Dans le chapitre 4, nous nous sommes focalisés sur le chimiotactisme aux niveaux cellulaire et moléculaire en mesurant l’interaction entre deux acteurs de la signalisation. Pour cela, deux parties non-fluorescentes de la protéine fluorescente verte (GFP) ont été fusionnées aux protéines CheY et CheZ, composants de la signalisation du chimiotactisme. J’ai pu démontré que les foci de fluorescence apparaissant dans les cellules individuelles montrent l’interaction entre CheY et CheZ. Par l’analyse de mutants, j’ai montré que les foci se forment principalement au niveau du moteur des flagelles et moins fréquemment au niveau des récepteurs. La GFP reformée lors de l’interaction de CheY et CheZ est relativement stable et se révèle peu dynamique dans la position ou dans l’intensité de fluorescence des foci. Néanmoins, l’analyse des cellules individuelles indique que le turnover de la GFP est plus important immédiatement après ajout de 100 µM de nickel, utilisé comme substance répulsive.
Dans le chapitre 5, j’ai mesuré la réponse chimiotactique à travers les changements de pH au niveau des cellules individuelles. Le moteur des flagelles est énergisé par un influx de protons à travers la membrane cytoplasmique.

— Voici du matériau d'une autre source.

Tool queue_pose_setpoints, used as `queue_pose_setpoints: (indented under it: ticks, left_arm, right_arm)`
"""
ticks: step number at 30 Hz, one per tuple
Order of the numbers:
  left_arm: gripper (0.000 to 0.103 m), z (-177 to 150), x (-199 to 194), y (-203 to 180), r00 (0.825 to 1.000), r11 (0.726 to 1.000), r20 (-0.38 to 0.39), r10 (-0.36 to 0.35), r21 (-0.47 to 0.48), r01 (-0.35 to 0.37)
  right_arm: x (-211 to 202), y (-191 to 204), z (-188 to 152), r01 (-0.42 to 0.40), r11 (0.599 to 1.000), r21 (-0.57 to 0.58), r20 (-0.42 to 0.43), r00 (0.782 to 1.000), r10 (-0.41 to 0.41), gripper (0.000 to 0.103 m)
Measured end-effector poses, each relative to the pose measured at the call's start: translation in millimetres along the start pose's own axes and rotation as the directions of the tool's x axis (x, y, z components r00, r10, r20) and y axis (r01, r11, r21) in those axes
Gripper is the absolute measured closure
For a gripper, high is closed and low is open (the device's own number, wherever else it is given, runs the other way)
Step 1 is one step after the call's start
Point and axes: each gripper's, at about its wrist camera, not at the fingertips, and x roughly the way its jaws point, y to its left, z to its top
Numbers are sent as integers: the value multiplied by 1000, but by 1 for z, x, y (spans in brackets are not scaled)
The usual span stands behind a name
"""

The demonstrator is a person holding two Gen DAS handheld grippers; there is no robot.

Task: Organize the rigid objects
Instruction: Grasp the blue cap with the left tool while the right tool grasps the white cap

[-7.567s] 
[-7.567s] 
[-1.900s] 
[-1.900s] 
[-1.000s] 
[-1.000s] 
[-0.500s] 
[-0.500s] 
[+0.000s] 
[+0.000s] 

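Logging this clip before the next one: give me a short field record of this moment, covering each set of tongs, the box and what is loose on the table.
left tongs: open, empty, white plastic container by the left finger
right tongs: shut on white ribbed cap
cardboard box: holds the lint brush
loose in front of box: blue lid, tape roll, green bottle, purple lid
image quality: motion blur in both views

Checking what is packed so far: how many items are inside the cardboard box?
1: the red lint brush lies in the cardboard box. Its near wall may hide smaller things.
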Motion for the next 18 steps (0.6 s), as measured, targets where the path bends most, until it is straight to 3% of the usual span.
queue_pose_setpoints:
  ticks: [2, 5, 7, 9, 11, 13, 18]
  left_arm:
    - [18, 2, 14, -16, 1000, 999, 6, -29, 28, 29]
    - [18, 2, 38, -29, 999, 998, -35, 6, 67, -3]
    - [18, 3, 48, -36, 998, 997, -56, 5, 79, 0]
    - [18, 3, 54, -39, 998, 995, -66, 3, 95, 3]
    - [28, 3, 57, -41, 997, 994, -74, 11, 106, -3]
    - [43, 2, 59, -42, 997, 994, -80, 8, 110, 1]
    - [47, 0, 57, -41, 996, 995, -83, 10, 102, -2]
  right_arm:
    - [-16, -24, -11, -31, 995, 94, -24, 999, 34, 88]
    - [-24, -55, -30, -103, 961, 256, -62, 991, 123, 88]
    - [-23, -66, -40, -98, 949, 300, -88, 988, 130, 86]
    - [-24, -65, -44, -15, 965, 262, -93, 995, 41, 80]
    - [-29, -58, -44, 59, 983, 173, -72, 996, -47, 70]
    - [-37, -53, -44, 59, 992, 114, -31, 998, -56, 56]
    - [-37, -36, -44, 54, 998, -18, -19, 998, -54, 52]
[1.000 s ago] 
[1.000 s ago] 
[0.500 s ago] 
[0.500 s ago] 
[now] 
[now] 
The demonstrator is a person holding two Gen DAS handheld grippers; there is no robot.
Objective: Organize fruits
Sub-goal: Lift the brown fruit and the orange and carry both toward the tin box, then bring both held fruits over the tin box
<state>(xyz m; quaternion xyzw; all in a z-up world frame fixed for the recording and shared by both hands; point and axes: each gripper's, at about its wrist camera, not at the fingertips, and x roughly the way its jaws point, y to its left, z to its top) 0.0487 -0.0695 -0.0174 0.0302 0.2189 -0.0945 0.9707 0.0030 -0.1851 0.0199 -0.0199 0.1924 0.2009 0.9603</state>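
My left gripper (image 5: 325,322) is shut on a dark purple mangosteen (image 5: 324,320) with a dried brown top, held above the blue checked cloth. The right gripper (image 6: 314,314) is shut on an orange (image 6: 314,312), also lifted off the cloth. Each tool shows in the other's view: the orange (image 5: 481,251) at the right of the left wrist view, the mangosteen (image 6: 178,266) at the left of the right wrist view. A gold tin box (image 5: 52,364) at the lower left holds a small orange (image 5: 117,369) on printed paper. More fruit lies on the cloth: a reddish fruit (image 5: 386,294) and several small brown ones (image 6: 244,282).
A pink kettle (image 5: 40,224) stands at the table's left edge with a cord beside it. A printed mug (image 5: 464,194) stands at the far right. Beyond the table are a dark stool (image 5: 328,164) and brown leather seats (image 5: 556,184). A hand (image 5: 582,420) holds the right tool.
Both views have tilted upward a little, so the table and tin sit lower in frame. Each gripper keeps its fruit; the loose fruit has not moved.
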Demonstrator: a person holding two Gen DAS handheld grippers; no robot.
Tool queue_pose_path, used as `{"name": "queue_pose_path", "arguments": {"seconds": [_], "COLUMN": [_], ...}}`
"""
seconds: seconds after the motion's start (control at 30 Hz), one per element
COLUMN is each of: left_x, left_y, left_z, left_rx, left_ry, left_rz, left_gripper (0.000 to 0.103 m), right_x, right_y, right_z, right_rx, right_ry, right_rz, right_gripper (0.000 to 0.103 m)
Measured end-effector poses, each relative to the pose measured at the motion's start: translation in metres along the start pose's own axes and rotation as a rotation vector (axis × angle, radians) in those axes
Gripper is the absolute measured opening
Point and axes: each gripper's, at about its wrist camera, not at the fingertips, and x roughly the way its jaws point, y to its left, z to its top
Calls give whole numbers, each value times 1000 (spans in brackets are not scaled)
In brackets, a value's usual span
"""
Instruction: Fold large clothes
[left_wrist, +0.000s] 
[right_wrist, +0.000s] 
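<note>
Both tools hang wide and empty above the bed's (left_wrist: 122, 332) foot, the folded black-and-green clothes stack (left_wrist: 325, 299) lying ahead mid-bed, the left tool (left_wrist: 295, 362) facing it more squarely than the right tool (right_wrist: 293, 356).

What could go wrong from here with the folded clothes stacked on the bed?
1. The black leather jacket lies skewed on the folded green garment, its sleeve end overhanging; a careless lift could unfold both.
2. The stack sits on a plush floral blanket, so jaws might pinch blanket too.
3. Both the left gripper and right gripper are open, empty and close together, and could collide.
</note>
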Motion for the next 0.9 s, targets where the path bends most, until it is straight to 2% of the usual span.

J’ai donc exprimé une protéine fluorescente sensible au pH, la pHluorin, soit dans le cytoplasme ou le périplasme d’E. coli et mesuré les différences de pH dans des cellules actives pour le chimiotactisme. Pour cela, j’ai utilisé un bloc d’agarose contenant la source d’attractant et mesuré les changements de fluorescence des cellules attirées. Une source de 100 µM de serine induit une augmentation du pH dans le cytoplasme et inversement, une diminution dans le périplasme dans les cellules proches de la source mais pas dans les cellules plus éloignées. Cela suggère un export actif de protons depuis le cytoplasme dans le périplasme pendant le chimiotactisme afin de compenser l’augmentation de l’influx de protons nécessaire à la rotation des flagelles.
Finalement dans le chapitre 6, j’ai changé la spécificité du chimiotactisme d’E. coli en y introduisant des récepteurs venant de Pseudomonas putida. Je me suis intéressée à deux récepteurs de P. putida, l’un liant le benzoate et l’autre le toluène. J’ai démontré que l’expression des deux récepteurs se fait de façon correcte chez E. coli, même si l’on ne peut pas être complétement certain que les protéines soient correctement repliées ou encore bien insérées dans la membrane. Les tests par bloc d’agarose contenant la sérine, le toluène ou le benzoate en comparant à l’absence d’attractant, montrent que l’accumulation d’E. coli proche de la source est significativement plus important pour la souche exprimant le récepteur pour le toluène. D’autre part, la souche n’exprimant pas le récepteur au benzoate s’accumule aussi bien que la souche avec récepteur autour d’une source de benzoate.
Dans ce travail, nous avons investigué différentes approches pour exploiter le chimiotactisme dans le but de produire des signaux par des biosenseurs bactériens. Nos résultats sont prometteurs et montrent que des biosenseurs fonctionnels basés sur le chimiotactisme peuvent être obtenu par différentes approches.